Let's say I have the following:
john: [a, b, c, d]
bob: [a, c, d, e]
mary: [a, b, e, f]
Or reformatted slightly so you can easily see the groupings:
john: [a, b, c, d]
bob: [a, c, d, e]
mary: [a, b, e, f]
What's the most common or most efficient algorithm to generate the following grouping?
[john, bob, mary]: [a]
[john, mary]: [b]
[john, bob]: [c,d]
[bob, mary]: [e]
[mary]: [f]
[john]: []
[bob]: []
After quickly googling, it seems like the above keys represent the "power set". So I was planning on the following impl:
1) Generate power set {{j, b, m}, {j, m}, {j, b} {b, m}, {m}, {j}, {b}} // j = john, b = bob, m = mary
2) Generate set of all letters: {a, b, c, d, e, f}
3) Iterate over subsets, and for each letter, see if letter exists in all elements of the subset
So...
subset = {j, b, m}
letter = a
j contains a? true
b contains a? true
m contains a? true
* add a to subset {j, b, m}
letter = b
j contains b? true
b contains b? false, continue
letter = c
j contains c? true
b contains c? true
m contains c? false, continue
.....
subset = {j, m}
.....
Is there a better solution?
EDIT: The above algorithm is flawed. For instance, {j, m} would also contain "a", which I don't want. I suppose I can simply modify it so that in each iteration, I also check to see if this letter is "NOT IN" the elements not in this set. So in this case, I would also check:
if b does not contain a
Step 3 (Iterate over subsets) would be inefficient, as it does either "j contain a" or "a not in j" for each element in your power set.

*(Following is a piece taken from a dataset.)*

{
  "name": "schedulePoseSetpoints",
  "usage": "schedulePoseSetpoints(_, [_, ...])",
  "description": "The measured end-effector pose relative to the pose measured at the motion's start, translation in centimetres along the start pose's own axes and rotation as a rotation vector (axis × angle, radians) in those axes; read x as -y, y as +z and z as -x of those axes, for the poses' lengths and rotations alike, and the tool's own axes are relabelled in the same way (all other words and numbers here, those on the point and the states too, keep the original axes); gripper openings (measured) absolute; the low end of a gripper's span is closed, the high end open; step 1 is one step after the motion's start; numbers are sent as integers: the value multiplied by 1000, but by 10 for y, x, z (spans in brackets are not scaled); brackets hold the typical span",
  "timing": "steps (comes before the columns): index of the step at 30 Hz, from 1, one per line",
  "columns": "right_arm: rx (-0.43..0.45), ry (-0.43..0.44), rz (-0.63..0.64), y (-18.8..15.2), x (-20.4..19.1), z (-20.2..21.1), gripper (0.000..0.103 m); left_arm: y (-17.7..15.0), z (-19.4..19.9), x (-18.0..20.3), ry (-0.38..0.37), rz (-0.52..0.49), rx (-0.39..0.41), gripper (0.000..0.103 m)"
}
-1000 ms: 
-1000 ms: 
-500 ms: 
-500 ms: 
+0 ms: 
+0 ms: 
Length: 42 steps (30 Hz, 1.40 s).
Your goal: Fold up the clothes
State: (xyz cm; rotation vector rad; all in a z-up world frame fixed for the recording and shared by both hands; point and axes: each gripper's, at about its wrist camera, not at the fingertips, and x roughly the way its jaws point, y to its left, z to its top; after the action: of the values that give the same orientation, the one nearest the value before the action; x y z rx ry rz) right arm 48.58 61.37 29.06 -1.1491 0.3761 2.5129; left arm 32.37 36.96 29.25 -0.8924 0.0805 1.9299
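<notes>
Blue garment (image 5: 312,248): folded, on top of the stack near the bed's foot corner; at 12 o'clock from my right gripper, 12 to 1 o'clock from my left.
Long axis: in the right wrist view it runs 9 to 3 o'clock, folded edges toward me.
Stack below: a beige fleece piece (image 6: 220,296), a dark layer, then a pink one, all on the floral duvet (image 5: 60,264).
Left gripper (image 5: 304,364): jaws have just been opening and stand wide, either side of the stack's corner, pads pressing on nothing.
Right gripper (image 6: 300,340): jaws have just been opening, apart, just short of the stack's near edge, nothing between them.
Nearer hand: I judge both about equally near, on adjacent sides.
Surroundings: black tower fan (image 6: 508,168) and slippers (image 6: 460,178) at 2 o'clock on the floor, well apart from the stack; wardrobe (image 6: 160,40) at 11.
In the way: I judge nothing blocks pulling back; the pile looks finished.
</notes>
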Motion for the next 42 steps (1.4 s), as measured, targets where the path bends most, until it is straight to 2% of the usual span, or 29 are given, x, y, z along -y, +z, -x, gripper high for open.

Here is what I would suggest:
1) Generate power set {{j, b, m}, {j, m}, {j, b} {b, m}, {m}, {j}, {b}}. You don't need this step is you don't care about empty mappings in the final output.
2) Iterate over all the elements in your original data structure and construct following:
[a] : [j, b, m]
[b] : [j, m]
[c] : [j, b]
[d] : [j, b]
[e] : [b, m]
[f] : [m]
3) Reverse the above structure and aggregate (using maps of [j, b,...] to list of [a,b...] should do the trick) to get this:
[j, b, m] : [a]
[j, m] : [b]
[j, b] : [c, d]
[b, m] : [e]
[m] : [f]
4) Compare 3 with 1 to fill in the remaining empty mappings.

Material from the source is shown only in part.